Ma proprio per questo è opportuno che sappiano rinnegarsi e manifestare il proprio intimo, affinché diventino umili, semplici, docili, disponibili a parlarne al direttore; in seguito, poi, lo faranno senza difficoltà.

19. Avendo insistito tanto perché tali fenomeni vengano respinti e i confessori impediscano alle anime di fare discorsi su questo argomento, non si creda che i direttori spirituali debbano mostrare a loro riguardo disgusto, avversione o disprezzo, altrimenti indurrebbero queste anime a chiudersi, così da non avere più il coraggio di manifestarli.
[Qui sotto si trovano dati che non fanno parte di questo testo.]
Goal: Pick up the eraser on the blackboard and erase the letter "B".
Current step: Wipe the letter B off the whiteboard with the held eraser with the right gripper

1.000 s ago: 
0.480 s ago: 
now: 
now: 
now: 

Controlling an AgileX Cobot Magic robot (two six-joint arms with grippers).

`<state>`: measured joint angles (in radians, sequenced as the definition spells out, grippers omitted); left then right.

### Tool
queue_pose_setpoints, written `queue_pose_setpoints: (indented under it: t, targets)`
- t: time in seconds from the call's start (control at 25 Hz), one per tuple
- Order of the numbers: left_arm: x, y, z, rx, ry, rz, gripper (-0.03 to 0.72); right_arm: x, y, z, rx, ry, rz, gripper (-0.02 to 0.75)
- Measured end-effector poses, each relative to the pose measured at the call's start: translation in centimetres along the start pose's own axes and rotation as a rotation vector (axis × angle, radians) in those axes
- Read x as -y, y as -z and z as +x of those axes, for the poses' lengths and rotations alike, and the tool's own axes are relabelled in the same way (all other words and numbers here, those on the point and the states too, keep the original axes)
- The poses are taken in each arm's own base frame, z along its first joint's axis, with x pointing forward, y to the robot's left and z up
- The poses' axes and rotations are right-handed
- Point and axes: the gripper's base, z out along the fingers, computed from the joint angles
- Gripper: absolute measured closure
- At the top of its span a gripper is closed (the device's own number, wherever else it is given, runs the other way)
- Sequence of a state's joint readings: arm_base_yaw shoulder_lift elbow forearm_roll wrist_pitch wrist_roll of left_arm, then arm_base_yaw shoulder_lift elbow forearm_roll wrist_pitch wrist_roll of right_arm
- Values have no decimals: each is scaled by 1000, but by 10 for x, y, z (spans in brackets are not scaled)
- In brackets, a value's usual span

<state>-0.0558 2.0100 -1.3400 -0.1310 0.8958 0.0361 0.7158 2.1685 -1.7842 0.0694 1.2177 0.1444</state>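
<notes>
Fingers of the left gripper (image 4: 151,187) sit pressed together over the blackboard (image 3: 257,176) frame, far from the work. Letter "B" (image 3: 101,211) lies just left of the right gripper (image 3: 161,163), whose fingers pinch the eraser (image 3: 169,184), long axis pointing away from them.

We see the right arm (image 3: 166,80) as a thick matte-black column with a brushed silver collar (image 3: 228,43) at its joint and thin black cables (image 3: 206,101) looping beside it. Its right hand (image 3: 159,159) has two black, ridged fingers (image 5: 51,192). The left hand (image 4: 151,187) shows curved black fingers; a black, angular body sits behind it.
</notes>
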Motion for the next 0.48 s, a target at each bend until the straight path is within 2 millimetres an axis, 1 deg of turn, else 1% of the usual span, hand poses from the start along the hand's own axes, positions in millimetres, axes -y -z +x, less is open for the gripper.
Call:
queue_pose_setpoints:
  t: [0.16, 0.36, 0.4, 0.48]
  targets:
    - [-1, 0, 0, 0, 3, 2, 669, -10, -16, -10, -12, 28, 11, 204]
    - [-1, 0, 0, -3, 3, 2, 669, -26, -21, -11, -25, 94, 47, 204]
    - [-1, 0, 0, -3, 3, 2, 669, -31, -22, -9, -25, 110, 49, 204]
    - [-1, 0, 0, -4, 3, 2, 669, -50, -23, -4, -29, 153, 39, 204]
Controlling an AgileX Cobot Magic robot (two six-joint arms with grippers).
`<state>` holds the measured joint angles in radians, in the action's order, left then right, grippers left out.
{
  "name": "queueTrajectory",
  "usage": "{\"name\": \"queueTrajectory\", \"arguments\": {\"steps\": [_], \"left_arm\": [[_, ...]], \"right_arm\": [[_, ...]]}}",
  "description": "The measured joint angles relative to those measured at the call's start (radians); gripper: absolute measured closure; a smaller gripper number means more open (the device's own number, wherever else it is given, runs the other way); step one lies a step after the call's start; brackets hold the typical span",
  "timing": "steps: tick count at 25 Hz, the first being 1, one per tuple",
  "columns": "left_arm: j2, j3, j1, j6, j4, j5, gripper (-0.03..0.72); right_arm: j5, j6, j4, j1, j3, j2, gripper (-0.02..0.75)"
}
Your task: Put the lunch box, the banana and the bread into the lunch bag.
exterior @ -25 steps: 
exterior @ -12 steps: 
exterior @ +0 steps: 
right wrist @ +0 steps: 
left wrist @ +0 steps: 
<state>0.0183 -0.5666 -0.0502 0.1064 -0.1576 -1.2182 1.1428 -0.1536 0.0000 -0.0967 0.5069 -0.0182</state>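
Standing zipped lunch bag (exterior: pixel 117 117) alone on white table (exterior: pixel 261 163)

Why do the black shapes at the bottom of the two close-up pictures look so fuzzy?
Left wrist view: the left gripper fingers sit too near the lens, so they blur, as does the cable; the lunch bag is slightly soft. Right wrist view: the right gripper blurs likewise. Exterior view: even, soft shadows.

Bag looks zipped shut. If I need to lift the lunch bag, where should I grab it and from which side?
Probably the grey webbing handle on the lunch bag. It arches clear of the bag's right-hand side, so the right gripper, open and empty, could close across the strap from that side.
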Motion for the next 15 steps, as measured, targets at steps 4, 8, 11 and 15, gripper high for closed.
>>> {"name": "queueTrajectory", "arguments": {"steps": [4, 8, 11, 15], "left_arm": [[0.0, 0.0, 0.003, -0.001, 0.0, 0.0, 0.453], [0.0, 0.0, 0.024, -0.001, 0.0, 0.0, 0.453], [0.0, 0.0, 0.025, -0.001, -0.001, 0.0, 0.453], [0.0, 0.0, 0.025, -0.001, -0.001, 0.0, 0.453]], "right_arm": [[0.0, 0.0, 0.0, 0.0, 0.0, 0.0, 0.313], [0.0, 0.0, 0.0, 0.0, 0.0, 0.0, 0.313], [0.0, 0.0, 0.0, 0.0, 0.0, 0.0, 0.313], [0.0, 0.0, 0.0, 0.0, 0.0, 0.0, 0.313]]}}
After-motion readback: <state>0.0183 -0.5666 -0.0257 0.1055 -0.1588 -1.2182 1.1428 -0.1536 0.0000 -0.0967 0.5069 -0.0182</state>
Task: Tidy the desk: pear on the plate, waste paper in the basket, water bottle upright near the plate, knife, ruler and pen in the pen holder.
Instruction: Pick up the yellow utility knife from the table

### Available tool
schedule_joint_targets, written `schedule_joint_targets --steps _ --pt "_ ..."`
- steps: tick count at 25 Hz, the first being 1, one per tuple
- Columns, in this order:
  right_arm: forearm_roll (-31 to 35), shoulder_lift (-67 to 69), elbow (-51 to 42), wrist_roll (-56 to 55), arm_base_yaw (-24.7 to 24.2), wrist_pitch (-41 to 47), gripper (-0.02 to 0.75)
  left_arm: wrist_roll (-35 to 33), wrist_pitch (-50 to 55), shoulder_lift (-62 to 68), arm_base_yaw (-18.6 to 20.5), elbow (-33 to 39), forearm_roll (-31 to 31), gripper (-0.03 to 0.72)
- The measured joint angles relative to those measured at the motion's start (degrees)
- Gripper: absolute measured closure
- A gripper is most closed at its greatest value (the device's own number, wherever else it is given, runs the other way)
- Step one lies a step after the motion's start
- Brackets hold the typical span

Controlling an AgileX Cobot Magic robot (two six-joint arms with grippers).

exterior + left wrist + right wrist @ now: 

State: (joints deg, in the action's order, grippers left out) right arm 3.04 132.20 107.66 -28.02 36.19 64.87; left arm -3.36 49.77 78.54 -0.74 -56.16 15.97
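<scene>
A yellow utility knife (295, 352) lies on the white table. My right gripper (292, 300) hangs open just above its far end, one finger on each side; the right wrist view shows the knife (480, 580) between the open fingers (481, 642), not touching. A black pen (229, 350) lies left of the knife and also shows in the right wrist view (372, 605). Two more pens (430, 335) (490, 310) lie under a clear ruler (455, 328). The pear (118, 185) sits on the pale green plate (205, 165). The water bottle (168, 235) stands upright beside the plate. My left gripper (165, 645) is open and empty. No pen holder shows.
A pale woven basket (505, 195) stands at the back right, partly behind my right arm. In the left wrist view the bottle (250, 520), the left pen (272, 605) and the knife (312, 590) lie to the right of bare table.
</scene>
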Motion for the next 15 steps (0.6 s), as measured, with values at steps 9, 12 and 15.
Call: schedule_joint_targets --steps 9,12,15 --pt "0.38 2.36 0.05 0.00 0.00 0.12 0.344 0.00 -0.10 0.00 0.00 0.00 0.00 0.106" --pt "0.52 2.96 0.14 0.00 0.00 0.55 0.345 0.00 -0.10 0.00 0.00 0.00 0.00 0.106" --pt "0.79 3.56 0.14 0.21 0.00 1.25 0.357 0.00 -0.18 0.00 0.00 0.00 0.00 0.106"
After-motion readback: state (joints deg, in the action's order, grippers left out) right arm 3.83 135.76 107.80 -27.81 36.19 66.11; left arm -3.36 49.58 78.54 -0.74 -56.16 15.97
Ciò causerebbe molti inconvenienti.

Perciò torno a ripetere: poiché tali comunicazioni sono un mezzo e una via per cui Dio guida le anime, non si devono disprezzare, e nemmeno ci si deve spaventare o scandalizzare.

Piuttosto è opportuno procedere con molta bontà e calma, per incoraggiare tali anime e sollecitarle a parlarne e, se necessario, comandare di parlarne, perché a volte, a causa della difficoltà che esse provano nel manifestarle, è bene ricorrere a qualsiasi espediente.

I direttori le guideranno nella via della fede, insegnando loro semplicemente a distogliere lo sguardo da questi fenomeni.

Mostreranno loro quanto sia necessario liberare da essi i sensi e lo spirito onde poter meglio andare avanti.

Facciano loro comprendere che agli occhi di Dio è più preziosa un'opera o un atto di volontà, fatto per amore, che tutte le visioni, rivelazioni e comunicazioni celesti che possano avere, perché queste non costituiscono né un merito né un demerito; molte altre anime, che non hanno questi fenomeni, progrediscono assai più di quelle che ne sono abbondantemente favorite.